What is needed — Look through the lines below and extract any with the word "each".

▬▬▬

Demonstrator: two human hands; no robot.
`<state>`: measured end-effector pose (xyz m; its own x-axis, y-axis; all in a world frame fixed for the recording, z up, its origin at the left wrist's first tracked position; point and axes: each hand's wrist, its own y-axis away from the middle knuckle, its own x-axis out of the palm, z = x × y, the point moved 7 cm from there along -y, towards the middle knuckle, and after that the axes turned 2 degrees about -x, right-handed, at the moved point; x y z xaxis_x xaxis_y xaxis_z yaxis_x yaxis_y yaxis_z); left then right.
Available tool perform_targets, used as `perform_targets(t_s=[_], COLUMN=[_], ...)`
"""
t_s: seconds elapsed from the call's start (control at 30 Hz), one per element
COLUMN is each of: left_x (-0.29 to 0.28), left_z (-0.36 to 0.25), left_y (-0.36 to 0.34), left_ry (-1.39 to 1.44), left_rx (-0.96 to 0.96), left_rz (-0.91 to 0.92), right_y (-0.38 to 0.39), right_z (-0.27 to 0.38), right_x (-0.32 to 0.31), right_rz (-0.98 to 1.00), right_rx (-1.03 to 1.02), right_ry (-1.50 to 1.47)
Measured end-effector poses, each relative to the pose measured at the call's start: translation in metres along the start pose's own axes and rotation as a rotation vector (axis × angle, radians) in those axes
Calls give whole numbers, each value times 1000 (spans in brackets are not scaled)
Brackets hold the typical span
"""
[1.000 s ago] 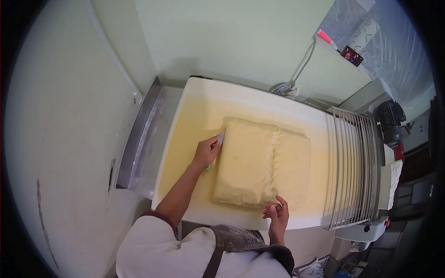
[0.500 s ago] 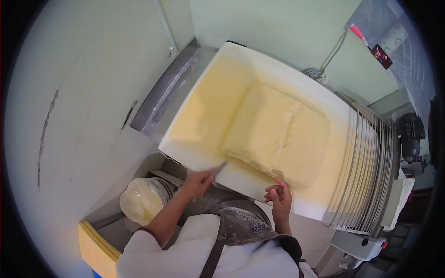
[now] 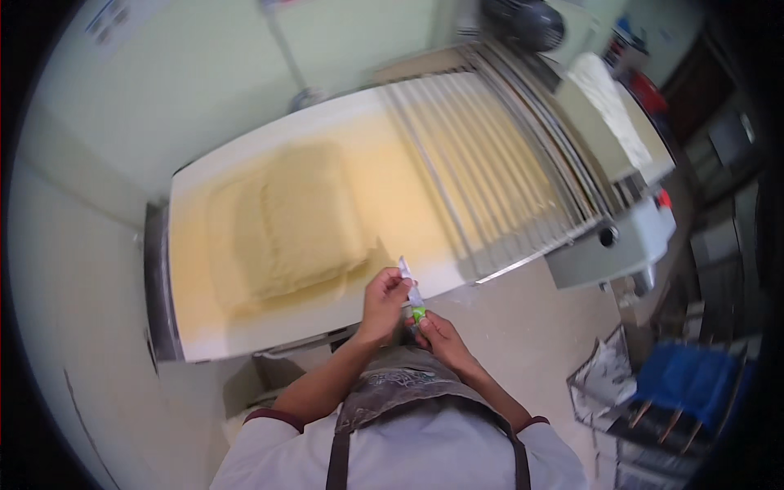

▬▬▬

Exercise answer —
`<state>`: measured end-effector pose (xyz m; its own x-axis, y-axis; all in a world frame fixed for the recording, z up, its origin at the left wrist's first tracked position; point and axes: each hand's wrist, its own y-axis away from the middle knuckle, its own x-axis out of the palm, z = x × y, the point moved 7 cm from there along -y, towards the middle knuckle, and after that the axes turned 2 degrees about -x, right-handed, at the moved point; x y z xaxis_x xaxis_y xaxis_z yaxis_x yaxis_y yaxis_z); left then right.
COLUMN is each of: left_x (-0.29 to 0.28), left_z (-0.36 to 0.25), left_y (-0.36 to 0.34), left_ry (-1.39 to 1.44), left_rx (-0.96 to 0.96), left_rz (-0.91 to 0.92), right_y (-0.38 to 0.39), right_z (-0.27 to 0.38), right_x (-0.32 to 0.31), right_rz (-0.98 to 1.00), right_rx (-1.03 to 1.02), right_ry (-1.50 to 1.47)
Measured end-effector poses, each relative to the pose measured at the call's start: translation in metres along the start pose's own axes and rotation as a rotation vector (axis × angle, radians) in those axes
Calls give whole numbers, each value times 1000 (spans in brackets are not scaled)

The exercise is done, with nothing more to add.